##### Given information
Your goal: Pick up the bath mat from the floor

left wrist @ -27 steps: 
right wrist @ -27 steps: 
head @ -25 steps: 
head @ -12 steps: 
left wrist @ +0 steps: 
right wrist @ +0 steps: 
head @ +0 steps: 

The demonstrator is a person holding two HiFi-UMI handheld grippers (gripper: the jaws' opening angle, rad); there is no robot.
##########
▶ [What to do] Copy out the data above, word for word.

▶ [Response to this exercise]
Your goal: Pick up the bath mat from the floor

left wrist @ -27 steps: 
right wrist @ -27 steps: 
head @ -25 steps: 
head @ -12 steps: 
left wrist @ +0 steps: 
right wrist @ +0 steps: 
head @ +0 steps: 

The demonstrator is a person holding two HiFi-UMI handheld grippers (gripper: the jaws' opening angle, rad); there is no robot.

What came before is the finished answer.